"Ay, tengo ganas de que venga, pero sé que no va a venir", resume la peque. He intentado escribir esto varias veces y siempre termino descartándolo por predecible, rehuyendo los tropiezos de los lugares comunes.
Sabés, luego de cada visita, lamemos las heridas de tu aparición: silencio, un teléfono que no borramos de la agenda, esa imposibilidad de echar mano a las palabras, la catarata de preguntas que mueren en el cesto de los por qué, el mundo que se detiene y muestra su (y nuestro) sinsentido.
"¿Por qué a mí?, repregunta ella y la respuesta es un abrazo. No sé si alcanza, si mitiga, si completa, si habita un vacío, si acompaña, si, tantos si... pero el abrazo es fuerte, como debe ser.

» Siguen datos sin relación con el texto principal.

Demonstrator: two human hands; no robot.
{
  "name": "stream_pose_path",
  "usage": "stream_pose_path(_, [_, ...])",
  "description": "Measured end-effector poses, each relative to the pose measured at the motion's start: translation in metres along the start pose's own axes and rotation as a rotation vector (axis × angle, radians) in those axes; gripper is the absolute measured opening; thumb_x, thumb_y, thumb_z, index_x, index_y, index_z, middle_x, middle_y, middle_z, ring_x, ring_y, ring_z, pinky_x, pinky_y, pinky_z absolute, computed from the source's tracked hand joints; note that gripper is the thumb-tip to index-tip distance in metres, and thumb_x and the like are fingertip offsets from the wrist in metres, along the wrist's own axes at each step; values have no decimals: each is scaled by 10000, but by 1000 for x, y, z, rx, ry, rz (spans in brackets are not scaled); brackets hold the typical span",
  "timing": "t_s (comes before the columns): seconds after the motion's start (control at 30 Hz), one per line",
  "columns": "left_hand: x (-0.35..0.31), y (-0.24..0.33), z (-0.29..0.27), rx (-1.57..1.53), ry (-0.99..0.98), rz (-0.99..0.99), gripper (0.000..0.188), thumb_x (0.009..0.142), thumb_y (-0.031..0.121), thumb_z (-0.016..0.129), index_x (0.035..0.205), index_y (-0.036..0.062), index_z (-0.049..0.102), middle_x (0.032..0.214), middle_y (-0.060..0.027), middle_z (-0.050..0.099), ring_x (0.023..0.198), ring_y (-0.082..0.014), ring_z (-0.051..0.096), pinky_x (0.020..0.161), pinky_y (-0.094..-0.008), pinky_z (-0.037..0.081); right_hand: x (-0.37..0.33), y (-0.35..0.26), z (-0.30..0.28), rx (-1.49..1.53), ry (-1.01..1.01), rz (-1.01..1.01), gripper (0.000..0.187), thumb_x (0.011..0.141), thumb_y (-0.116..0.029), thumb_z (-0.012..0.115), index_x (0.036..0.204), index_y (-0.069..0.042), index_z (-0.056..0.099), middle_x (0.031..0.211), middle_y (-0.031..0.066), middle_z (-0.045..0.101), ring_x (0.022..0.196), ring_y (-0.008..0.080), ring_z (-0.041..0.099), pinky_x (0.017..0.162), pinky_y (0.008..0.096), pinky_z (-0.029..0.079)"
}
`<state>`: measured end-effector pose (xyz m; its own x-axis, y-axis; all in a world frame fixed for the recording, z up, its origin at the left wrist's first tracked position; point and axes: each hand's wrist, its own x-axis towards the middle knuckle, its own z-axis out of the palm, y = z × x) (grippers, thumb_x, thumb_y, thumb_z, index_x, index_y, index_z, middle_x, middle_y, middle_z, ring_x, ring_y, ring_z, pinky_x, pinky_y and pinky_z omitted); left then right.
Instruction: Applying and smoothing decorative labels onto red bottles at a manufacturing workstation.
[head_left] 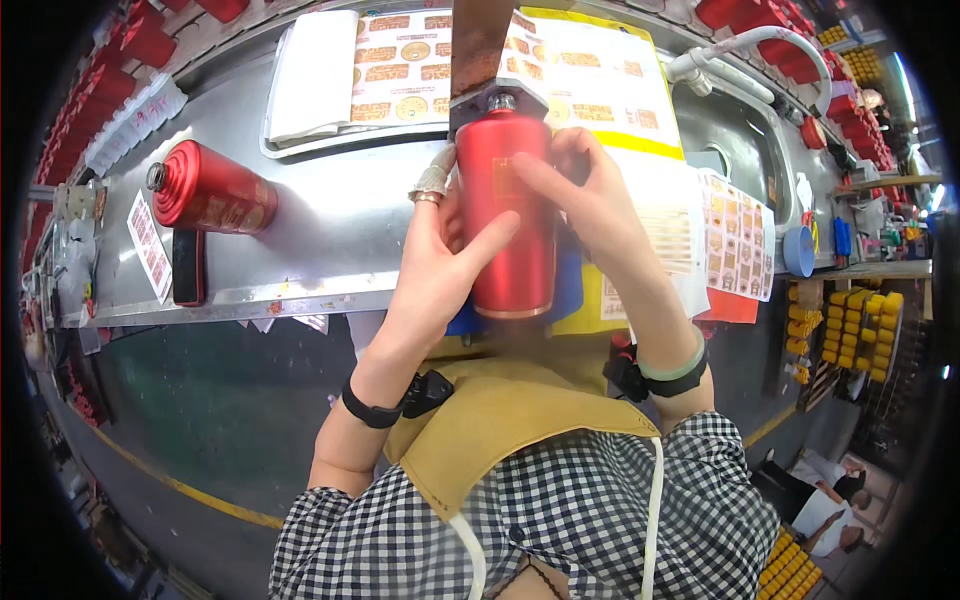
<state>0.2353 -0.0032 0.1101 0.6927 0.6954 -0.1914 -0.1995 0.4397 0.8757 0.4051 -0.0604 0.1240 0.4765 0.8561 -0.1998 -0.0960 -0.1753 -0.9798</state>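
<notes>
A glossy red bottle (512, 255) with a metal neck is between my two hands in front of my body, its neck pointing away from me. My left hand (437, 250) grips its left side, thumb lying across the front; a whitish wrap covers one fingertip. My right hand (592, 205) curves round the upper right side, with its slightly blurred thumb on a small gold-marked square (507, 178) on the bottle. The fingers behind the bottle are hidden. A second red bottle (212, 190) lies on its side on the metal counter at the left.
Sheets of gold-printed stickers (405, 75) rest in a tray at the back, with more on a yellow-edged sheet (600, 85). A dark post (484, 45) stands beyond the bottle. At left are a phone (188, 267) and a label strip (150, 245); at right, a sink (745, 140) and curved faucet (770, 38).
</notes>
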Motion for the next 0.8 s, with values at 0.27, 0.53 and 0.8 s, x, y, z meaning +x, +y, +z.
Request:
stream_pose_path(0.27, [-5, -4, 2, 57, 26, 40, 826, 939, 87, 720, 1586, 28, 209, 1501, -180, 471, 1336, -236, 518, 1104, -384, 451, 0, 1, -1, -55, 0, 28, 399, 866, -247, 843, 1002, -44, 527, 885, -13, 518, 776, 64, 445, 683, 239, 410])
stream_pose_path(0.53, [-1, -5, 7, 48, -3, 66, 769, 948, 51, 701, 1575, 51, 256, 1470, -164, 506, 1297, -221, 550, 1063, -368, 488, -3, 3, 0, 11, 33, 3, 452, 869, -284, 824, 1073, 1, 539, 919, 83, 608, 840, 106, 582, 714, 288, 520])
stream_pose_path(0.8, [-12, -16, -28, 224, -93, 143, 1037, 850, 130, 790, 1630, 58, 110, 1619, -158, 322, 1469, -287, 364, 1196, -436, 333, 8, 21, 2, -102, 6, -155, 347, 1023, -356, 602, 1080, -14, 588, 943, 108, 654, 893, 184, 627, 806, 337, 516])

Supongo que nos queda transitar(te) acostumbrarse a las traiciones de la memoria, a "me olvidé el teléfono" o tu mirada perdida, al intento de retomar una rutina o conformarse con las certezas propias: que lo material no llena, que lo supe siempre, que no sirve de nada correr detrás de zanahorias falsas.
Quizás por eso queremos, escribimos (para que descanses en algún lugar), reclamamos, nos acompañamos o seguimos adelante solos, en esa búsqueda de un "algo más" al que echamos mano en momentos jodidos.
Espero que hayas encontrado esa tranquilidad que la vida parecía arrebatarte. Te imaginarás que acá quedaron heridas que uno intenta (rá) subsanar con amor -palabra remanida, necesaria, vasta- tiempo y paciencia, cartas posibles ante las ausencias definitivas.